A arte indígena também está evidenciada, e o Movimento dos Artistas Huni Kuin figura como uma das representações do segmento com suas telas de pintura acrílica, onde figuras humanas dialogam com místicas, e uma explosão de cores demarca uma experiência visual quase que psicodélica. Não à toa, as imagens foram estimuladas pelo efeito da Ayahuasca, bebida sagrada, para realçar o objetivo artístico de experiência espiritual e de cura.

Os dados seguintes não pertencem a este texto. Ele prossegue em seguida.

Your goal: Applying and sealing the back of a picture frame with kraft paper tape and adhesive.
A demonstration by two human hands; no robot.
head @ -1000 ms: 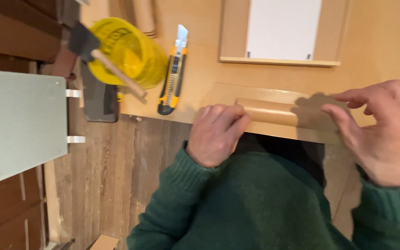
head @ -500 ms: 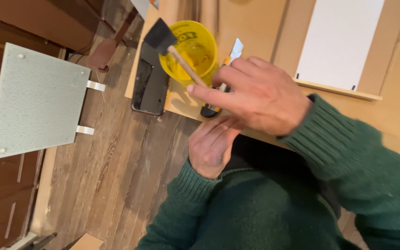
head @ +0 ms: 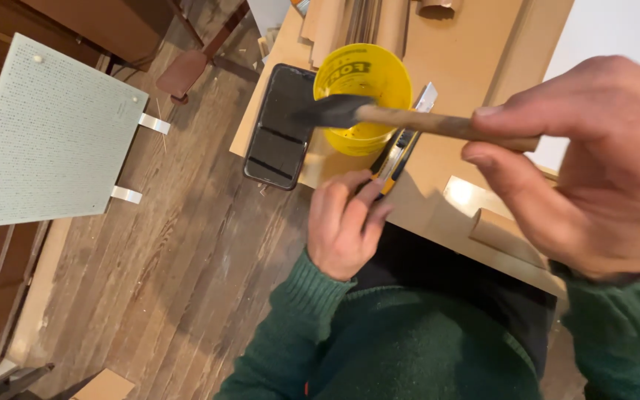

E por falar em experiência, alguns podem não agradar-se com ‘Outres’ (2023), de Daniel Lie. E aqui não trato da fruição, mas sim do olfato. A obra, uma instalação entrelaçada em colunas, traz elementos “vivos” em sua amálgama, como terra, folhas, água e fungos, o que proporciona um odor enfático. É um ambiente que mistura morte e vida e nos leva a uma profunda reflexão sobre os elementos não humanos.
A representação da Bahia
Como um baiano raíz, apressei-me em procurar as representações de artistas do estado. E puder conferir as esculturas abstratas e geométricas do ‘Templo de Oxalá’ (1977) de Rubem Valentim (1922-1991), além das provocações sobre a arquitetura contemporânea em zonas urbanas populares, de Rommulo Vieira Conceição, em ‘O espaço físico pode ser zona de disputa, convenções e certezas falíveis’ (2023)’.

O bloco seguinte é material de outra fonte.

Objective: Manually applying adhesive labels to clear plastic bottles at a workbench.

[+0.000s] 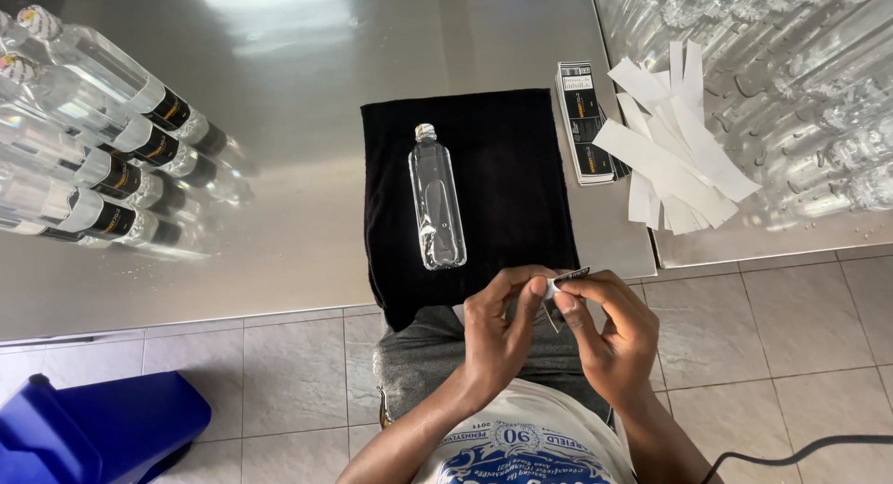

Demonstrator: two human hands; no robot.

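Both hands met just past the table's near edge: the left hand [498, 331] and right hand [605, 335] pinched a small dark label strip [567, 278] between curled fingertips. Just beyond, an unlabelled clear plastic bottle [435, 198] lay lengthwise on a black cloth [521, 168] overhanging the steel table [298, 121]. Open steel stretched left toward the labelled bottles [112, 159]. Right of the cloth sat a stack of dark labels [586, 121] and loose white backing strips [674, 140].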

Mas o que mais me chamou atenção foram as fotografias do ZUMVI Arquivo Fotográfico, instituição idealizada nos anos 90 por Lázaro Roberto, Aldemar Marques e Raimundo Monteir, jovens periféricos de Salvador. Entre os registros, há o ato de 1988 que ocorreu na Praça Municipal em Salvador, em comemoração-denúncia ao centenário da assinatura da abolição da escravatura, onde foi erguida uma pintura de Zumbi por cima da imagem da Princesa Isabel.

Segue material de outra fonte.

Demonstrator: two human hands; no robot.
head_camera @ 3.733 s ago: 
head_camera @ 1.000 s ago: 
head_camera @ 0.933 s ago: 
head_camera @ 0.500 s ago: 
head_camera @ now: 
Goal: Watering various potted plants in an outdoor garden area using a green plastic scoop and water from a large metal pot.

Visitar a Bienal é revisitar a história, entender o presente e coreografar o futuro, diante da impossibilidade da existência humana sem conexão com a Natureza. A programação segue até 10 de dezembro de forma gratuita, com espaços para atividades paralelas como sessões de cinema, encontros com artistas, performances e oficinas. Para acompanhar a programação, basta acessar a agenda oficial da Bienal.
O quê: 35ª Bienal de São Paulo
Quando: até 10 de dezembro de 2023
Horário: ter, qua, sex e dom, 10h – 19h (última entrada às 18h30)/ quinta e sábado, 10h – 21h (última entrada às 20h30)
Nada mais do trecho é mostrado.